■ Work order: Would you return, word for word, the lines running from the one with "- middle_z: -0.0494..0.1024" to the final line of the listing below, pictures omitted?

----- Collected material

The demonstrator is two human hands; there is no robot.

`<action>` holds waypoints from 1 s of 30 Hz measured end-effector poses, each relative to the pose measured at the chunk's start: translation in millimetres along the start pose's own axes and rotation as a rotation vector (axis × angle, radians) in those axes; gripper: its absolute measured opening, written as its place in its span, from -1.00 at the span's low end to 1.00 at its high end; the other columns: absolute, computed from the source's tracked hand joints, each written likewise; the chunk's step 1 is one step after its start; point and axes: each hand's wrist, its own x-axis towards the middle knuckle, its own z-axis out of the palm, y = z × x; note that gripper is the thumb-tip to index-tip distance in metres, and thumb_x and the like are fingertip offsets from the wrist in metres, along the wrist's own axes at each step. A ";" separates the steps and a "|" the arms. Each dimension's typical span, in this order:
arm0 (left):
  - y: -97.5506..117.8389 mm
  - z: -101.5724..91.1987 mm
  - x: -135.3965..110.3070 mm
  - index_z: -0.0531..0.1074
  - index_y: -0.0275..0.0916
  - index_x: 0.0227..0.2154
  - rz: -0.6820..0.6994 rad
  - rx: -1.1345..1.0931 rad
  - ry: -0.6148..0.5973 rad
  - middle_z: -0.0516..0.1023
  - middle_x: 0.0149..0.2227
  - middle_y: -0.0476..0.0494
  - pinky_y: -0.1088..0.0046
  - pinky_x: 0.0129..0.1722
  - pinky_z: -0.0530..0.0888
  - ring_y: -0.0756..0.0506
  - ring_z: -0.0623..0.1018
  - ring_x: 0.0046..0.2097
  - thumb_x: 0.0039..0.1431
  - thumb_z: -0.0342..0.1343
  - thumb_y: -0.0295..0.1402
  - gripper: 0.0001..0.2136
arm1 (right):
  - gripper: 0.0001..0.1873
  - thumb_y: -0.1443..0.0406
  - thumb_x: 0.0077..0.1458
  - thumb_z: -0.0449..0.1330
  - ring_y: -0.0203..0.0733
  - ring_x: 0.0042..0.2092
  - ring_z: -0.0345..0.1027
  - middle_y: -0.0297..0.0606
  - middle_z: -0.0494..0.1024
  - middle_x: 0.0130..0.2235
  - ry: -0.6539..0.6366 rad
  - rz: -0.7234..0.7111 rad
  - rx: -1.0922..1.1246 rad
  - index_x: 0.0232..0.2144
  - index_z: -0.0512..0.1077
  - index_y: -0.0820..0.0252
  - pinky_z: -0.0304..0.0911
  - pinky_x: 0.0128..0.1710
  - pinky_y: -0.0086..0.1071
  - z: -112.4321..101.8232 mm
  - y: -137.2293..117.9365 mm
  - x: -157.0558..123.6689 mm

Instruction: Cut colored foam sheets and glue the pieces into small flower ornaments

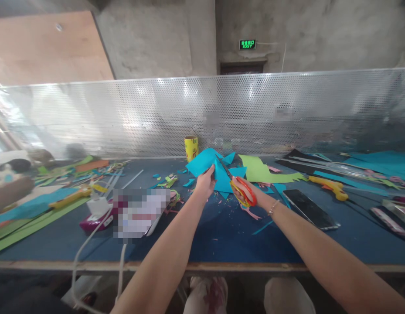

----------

■ Your solution:
  - middle_z: -0.0494..0.1024
  - middle_x: 0.0130..0.2235
  - ry: -0.6539..0.6366 rad
  - rz: -0.7234..0.7111 rad
  - rx: -1.0922..1.1246 rad
  - index_x: 0.0232..0.2144
  - index_z: -0.0512..0.1077
  - index_y: -0.0820..0.0252
  - pinky_z: -0.0304..0.0911
  - pinky_x: 0.0128..0.1710
  - pinky_y: -0.0086..0.1071
  - z: -112.4321..101.8232 mm
  - y: -137.2293..117.9365 mm
  - x: -157.0558..123.6689 mm

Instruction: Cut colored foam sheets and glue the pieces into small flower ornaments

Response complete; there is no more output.